Puravida yeti crab

The species

After the discovery of the Yeti Crab (Kiwa hirsute), scientist at the University of Southampton began to wonder if there were other species in the newly discover genus Kiwa. However, many ecologist, including some of the discovers of the first Yeti Crab, doubted other species existed, and believed that Kiwa was just a single species genus. After expeditions to many underwater trenches across the world (From Antarctica to Costa Rica), two new species of the crab have been discovered, thus adding to the former cryptid list.


Puravida, is a conjunction of the Spanish words “pura” and “vida” meaning pure life and is a common saying within Costa Rica, in whose waters these specimens were collected in. The genus is feminine as is the species name.

The Discovery

Kiwa puravida male

The Official illustration of the species

During June 2006, scientist discovered a second species of Yeti crab, which they formally dubbed Kiwa puravida. They first observed it swinging its bacteria-laden chelipeds rhythmically at a Costa Rican methane seep.

Specimens were collected with DSRV Alvin on RV Atlantis Cruises AT 15-5, AT 15-44, 15-59 June 16, 2006, February 22– March 23, 2009, and January 1–12, 2010, respectively, at Mound 12 off Costa Rica (8o 55.8′N 84o18.8′W) at depths of 1000–1040 m. One specimen was collected at Mound 11 (8o 55.2′N 84o18.2′W), although few individuals were observed there. Specimens were preserved in 8% buffered formalin or 95% ethanol. In two instances a pereopod was removed for isotopic, genetic, epibiont, and fatty acid analysis and frozen at −80°C.

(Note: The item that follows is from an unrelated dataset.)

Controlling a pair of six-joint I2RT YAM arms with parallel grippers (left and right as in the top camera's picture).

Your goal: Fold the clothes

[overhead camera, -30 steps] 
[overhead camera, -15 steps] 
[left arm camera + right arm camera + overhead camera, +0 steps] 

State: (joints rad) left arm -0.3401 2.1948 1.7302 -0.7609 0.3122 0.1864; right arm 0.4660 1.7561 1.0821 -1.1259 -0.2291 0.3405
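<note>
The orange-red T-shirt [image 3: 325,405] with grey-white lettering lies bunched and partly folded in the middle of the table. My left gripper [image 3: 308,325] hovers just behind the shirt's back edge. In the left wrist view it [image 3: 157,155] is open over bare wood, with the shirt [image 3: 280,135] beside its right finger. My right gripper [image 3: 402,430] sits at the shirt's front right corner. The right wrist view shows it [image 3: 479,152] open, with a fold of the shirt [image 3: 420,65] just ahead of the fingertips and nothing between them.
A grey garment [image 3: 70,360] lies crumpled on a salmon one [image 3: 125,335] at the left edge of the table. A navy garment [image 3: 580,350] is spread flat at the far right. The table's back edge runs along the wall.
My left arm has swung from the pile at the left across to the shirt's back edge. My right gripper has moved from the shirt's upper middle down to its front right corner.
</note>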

Measurements of specimens are given in millimeters (mm) and indicate the postorbital carapace length unless otherwise indicated. Specimens are deposited at the Smithsonian (Holotype and Paratype 1) and University of Costa Rica (Paratype 2). Additional specimens are being deposited at NIWA Invertebrate Collection, Wellington, New Zealand, and the Scripps Institution of Oceanography Benthic Invertebrate Collection.

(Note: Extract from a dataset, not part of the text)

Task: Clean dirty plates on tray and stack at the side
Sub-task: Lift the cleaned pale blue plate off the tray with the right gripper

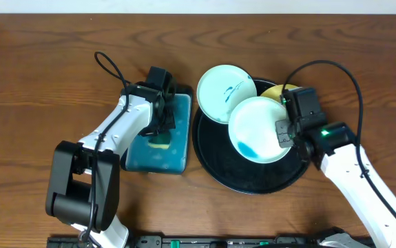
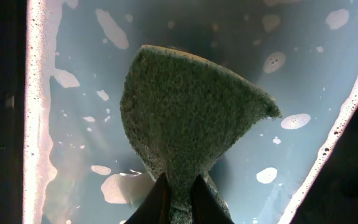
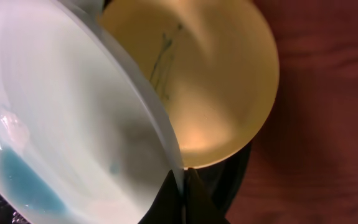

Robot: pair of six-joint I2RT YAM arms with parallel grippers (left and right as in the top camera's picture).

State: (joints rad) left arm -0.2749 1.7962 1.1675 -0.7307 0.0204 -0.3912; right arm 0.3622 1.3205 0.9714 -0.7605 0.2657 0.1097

Vents and seeps are both fueled by similar chemical reactions which has lead to cross-ecosystem comparisons since the first seep community was discovered. Symbionts have been especially enlightening in demonstrating the similarity among these habitats. An initial description of the epibionts found on the Costa Rican Kiwa species found provocative cross-ecosystem similarities among vent and seep crustacean epibionts based on a limited number of short (~500 base pairs) 16S rRNA gene sequences. Here we build upon that research through description of the host's phylogeny and add additional epibiont analysis. Our comparison of host and epibiont evolutionary histories will provide a better understanding of the biogeography of these disparate “islands” of chemoautotrophy in the deep-sea, as we test the hypothesis that K. puravida n. sp. farms its epibiotic bacteria.


Body depressed, symmetrical. Carapace calcified, slightly convex, smooth. Rostrum well developed, triangular. Cervical grooves clearly distinct between gastric and anterior branchial regions and between anterior and posterior branchial regions; either side of mesogastric region with small sharply defined pit. Cardiac region small and depressed and separated from branchial regions by shallow grooves. Anterior branchial regions well delimited and separated by short median longitudinal groove; small W-shaped groove over this groove. Posterior branchial regions separated by median longitudinal groove. Intestinal region well circumscribed and separated from branchial regions by distinct grooves. Posterior half of pterygostomian flap with two longitudinal and subparallel carina. Abdominal segments smooth, not folded against thorax; telson folded beneath preceding abdominal somite, with a median transverse suture and a longitudinal suture in the posterior half of telson; uropods spatulate. Epistome unarmed. Mandibular cutting edge with chitinous teeth along incisor process. Sternal plate between third maxillipeds (sternite 3) well developed, strongly produced anteriorly; sternal plate between fifth pereopods (sternite 8) absent. Eyes strongly reduced to small soft tissue, not calcified, movable, without pigment, inserted near antennulae. Antennal peduncle 5-segmented, without antennal scale; flagellum of moderate length. Third maxillipeds with crista dentata in proximal half to third of ischium; epipods absent. Chelipeds (pereopod 1) strong, subequal, and greatly elongate; dense corneous spinules along distal portion of occlusal margin. Walking legs (pereopods 2–4) stout, with claw-like dactyli bearing dense corneous spinules along flexor margin. Fifth pereopod chelated, inserted below sternite 7, insertion not visible ventrally. Male first pleopod absent, pleopods 2–5 reduced, uniramous. Gills with four pairs of arthrobranchs (a pair each on P1–P4), 2 vestigial arthrobranchs on third maxilliped; pleurobranchs absent.